Um caminho nada suave
A jornada que segue essa desventura de Bella resulta de vinte anos de pesquisas da diretora sueca Ninja Thyberg, que já lançara um curta-metragem sobre o tema em 2013, com o mesmo título. Por isso, os eventos são autênticos, e ainda contam com alguns atores e atrizes pornôs no elenco, bem como outros players dessa indústria, como o agente Mark Spiegler, que interpreta ele mesmo. Essa constatação torna ainda mais incômodo descobrirmos, junto com a protagonista, os bastidores da produção pornográfica.

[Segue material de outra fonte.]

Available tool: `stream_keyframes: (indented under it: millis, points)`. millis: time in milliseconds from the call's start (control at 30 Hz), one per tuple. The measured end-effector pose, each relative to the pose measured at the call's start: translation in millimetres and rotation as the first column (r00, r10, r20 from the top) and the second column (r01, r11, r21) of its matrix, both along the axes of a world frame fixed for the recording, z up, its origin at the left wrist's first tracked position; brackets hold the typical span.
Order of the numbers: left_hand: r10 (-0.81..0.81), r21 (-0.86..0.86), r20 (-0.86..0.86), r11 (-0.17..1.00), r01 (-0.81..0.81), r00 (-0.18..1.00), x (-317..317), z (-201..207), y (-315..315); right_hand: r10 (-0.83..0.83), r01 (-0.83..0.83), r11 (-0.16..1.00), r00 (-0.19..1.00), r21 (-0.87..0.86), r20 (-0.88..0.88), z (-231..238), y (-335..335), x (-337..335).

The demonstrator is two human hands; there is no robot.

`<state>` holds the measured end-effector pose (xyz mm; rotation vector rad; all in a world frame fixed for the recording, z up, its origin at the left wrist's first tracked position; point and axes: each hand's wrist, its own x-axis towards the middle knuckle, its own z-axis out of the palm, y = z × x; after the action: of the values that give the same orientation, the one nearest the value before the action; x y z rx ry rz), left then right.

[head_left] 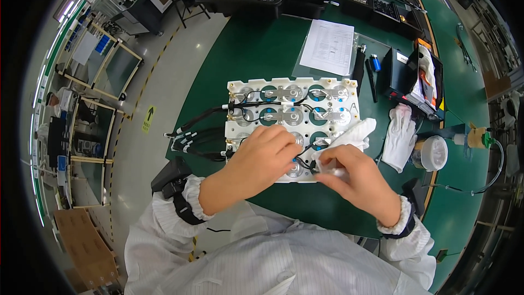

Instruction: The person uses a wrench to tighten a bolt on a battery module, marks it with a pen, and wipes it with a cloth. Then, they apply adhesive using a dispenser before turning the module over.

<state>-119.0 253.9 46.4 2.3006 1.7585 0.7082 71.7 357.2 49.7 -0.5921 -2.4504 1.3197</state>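
Note:
A white frame (232, 130) with rows of round cells, metal tabs and black wires lies on the green bench in front of me. My left hand (261, 155) reaches over its near middle, fingers curled down beside a black wire; their tips and whatever they hold are hidden. At the near right corner, my right hand (355, 177) is closed on a crumpled white cloth (357, 131), which spreads up over the frame's right edge. Both hands are close together, a short gap apart. A black wire harness (199, 123) runs out of the frame's left side.
Right of the frame lie white gloves (400, 136), a black pen (372, 84) and a blue cylinder (375, 62). Beyond stand a black box (398, 74) and a clear round container (434, 153). Printed paper (327, 47) and a black tray (245, 5) of parts sit at the back.

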Motion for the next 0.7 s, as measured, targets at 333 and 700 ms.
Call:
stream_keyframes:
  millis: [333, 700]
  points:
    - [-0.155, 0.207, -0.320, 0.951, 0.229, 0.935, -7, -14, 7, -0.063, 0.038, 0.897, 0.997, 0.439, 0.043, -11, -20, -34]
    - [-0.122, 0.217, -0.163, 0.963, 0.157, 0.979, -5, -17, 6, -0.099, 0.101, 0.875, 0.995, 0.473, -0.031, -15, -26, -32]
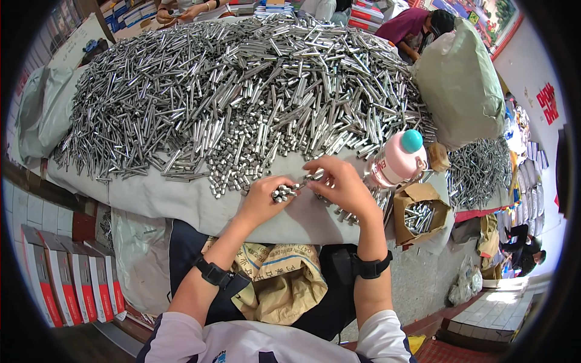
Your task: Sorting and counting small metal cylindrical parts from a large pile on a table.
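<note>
My left hand (262,198) is curled around a small cluster of short metal cylinders (282,193) just above the near edge of the cloth-covered table (200,198). Close beside it, my right hand (344,189) has its thumb and fingers pinched on a slim metal tube (311,179), whose end points toward the left hand's cluster. Fingers partly cover the tube. Loose short metal cylinders (227,172) lie just beyond my hands, at the front of a broad heap of shiny metal tubes (242,91).
Right of my hands stand a pink bottle (392,162) with a teal cap and an open cardboard box (400,218) of metal pieces. A pale sack (460,85) sits at the far right. A paper sack (284,296) lies on my lap. Other people (417,27) work across the table.
</note>
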`<act>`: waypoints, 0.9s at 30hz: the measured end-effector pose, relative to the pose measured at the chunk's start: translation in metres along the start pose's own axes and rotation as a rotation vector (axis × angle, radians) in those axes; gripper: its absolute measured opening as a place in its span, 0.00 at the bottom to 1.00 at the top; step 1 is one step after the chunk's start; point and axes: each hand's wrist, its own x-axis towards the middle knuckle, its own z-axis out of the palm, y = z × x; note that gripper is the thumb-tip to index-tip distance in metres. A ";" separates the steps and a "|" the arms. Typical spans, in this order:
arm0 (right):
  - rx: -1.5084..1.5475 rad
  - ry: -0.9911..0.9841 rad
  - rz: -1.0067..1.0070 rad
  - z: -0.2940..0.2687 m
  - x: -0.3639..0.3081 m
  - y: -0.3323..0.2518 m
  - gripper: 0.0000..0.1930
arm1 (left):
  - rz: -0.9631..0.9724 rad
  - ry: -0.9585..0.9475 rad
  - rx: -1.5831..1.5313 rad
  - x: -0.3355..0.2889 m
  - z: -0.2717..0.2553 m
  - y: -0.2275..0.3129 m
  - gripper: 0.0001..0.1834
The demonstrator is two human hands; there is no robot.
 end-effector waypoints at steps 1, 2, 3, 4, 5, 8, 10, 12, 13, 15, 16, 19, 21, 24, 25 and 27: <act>-0.001 0.000 -0.002 0.000 0.000 0.003 0.07 | 0.001 0.001 0.001 0.000 0.000 0.000 0.12; -0.067 -0.039 0.006 0.001 0.000 0.008 0.07 | 0.011 -0.005 0.005 0.000 0.001 -0.001 0.12; -0.133 -0.077 0.018 0.001 0.000 0.008 0.07 | 0.019 -0.013 0.008 0.000 0.001 -0.003 0.12; -0.133 -0.077 0.018 0.002 0.001 0.005 0.07 | 0.019 -0.014 0.008 0.000 0.002 -0.004 0.12; -0.336 -0.079 0.128 0.003 0.004 0.001 0.07 | 0.025 -0.013 0.011 0.000 0.003 -0.006 0.12; -0.326 -0.064 0.143 0.000 0.004 -0.003 0.07 | 0.017 -0.009 0.022 -0.002 0.001 -0.005 0.13; -0.118 -0.042 0.048 0.000 0.001 0.003 0.07 | 0.008 -0.006 0.026 -0.001 0.001 -0.003 0.13; -0.050 -0.070 -0.035 0.006 0.001 0.012 0.08 | 0.010 0.018 -0.012 0.000 0.003 -0.003 0.13; -0.049 -0.068 -0.034 0.005 0.002 0.011 0.08 | 0.010 0.017 -0.012 0.000 0.004 -0.003 0.13; -0.478 -0.160 0.139 0.004 0.004 0.002 0.08 | -0.004 -0.013 -0.016 0.000 0.002 -0.003 0.13; -0.474 -0.161 0.137 0.004 0.004 0.000 0.08 | -0.006 -0.014 -0.012 -0.001 0.001 -0.005 0.13; -0.261 -0.116 0.101 0.002 0.003 0.005 0.08 | 0.018 -0.004 0.008 -0.001 0.002 -0.006 0.13; -0.094 -0.122 -0.078 0.006 0.003 0.017 0.09 | 0.028 -0.007 -0.003 0.000 0.003 -0.005 0.13; -0.124 -0.105 0.036 0.008 0.002 0.013 0.10 | 0.009 0.013 0.000 0.000 0.003 -0.003 0.13; -0.122 -0.108 0.036 0.007 0.003 0.008 0.10 | 0.006 0.014 0.001 0.000 0.003 -0.003 0.13; -0.435 -0.192 0.176 0.005 0.007 -0.003 0.08 | 0.029 0.002 0.035 0.001 0.002 -0.002 0.13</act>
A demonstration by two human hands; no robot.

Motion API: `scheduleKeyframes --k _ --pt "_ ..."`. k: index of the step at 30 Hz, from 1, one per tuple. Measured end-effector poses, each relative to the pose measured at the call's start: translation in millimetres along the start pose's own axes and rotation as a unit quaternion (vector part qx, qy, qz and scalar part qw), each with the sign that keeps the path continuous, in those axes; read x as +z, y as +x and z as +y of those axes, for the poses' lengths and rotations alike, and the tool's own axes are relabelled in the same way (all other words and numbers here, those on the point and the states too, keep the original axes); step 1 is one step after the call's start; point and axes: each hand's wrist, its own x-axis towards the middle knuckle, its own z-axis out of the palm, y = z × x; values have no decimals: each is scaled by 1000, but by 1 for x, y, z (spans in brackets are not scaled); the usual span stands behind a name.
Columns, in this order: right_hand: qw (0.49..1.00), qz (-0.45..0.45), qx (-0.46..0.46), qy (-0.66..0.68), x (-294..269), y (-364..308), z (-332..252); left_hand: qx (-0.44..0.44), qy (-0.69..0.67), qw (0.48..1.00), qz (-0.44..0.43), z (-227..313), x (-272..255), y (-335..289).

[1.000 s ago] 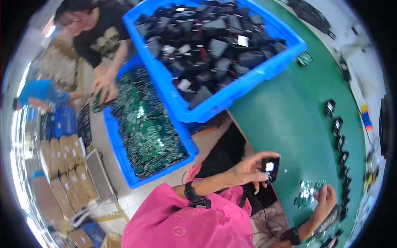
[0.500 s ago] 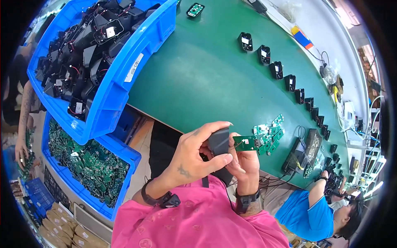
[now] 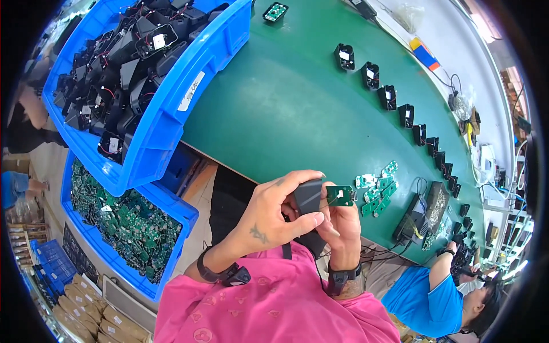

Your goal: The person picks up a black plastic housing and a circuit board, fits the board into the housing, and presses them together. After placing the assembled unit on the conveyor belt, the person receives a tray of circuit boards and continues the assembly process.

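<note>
One lettered bin label [image 3: 191, 91] shows; left fingers [image 3: 293, 179] hold a housing [image 3: 309, 197].

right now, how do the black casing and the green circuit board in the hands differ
The black casing is a deep, bulky box; the green circuit board is thin and flat.
The casing's visible outside looks plain, while the board carries small parts.
The left hand grips the casing; the right hand holds the board.
Both are held side by side.
</note>
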Motion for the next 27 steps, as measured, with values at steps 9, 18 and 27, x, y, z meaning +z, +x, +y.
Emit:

Inexperiente, Bella tem a falsa impressão de que o caminho será suave. Sob a condução de um agente decente, Bear (Chris Cock), ela filma sua primeira cena de sexo explícito contando com uma equipe apoiadora e respeitosa. Mas, para chegar ao estrelato, ela descobre que precisa topar lances mais ousados. O primeiro passo nesse sentido, uma transa sadomasoquista dirigida com suavidade por uma diretora mulher, faz Bella pensar que rompeu seus limites e que está pronta para seguir nesse nicho. Então, surge a cena mais dura de Pleasure, quando ela aceita filmar uma cena em que é agredida por dois homens. Acertadamente, Ninja Thyberg monta essa cena com elipses, desfoque, tela preta, câmera trêmula, câmera subjetiva, closes extremos, ou seja, recursos que indicam o mal-estar da personagem, sem levar para as telas a visão que os consumidores desse tipo de material apreciam.
A transformação de Bella
Mas não é só diante das câmeras que o filme acompanha a protagonista. Fora dela, Bella faz também de tudo para atingir o topo. Assim, força contato com o melhor agente da região, posa ao lado da rival famosa para chamar a atenção, posta imagens e vídeos picantes nas redes sociais. Além disso, o arco dramático da personagem toca, também, seus relacionamentos pessoais. O empresário Bear lhe alerta para tomar cuidado com as amizades, pois as pessoas dessa indústria fazem de tudo para crescer, mesmo prejudicando seus amigos. Numa interessante inversão de perspectiva, é Bella quem vem a trair suas amigas; em especial sua companheira de quarto Joy (Zelda Morrison), que realmente se importava com ela.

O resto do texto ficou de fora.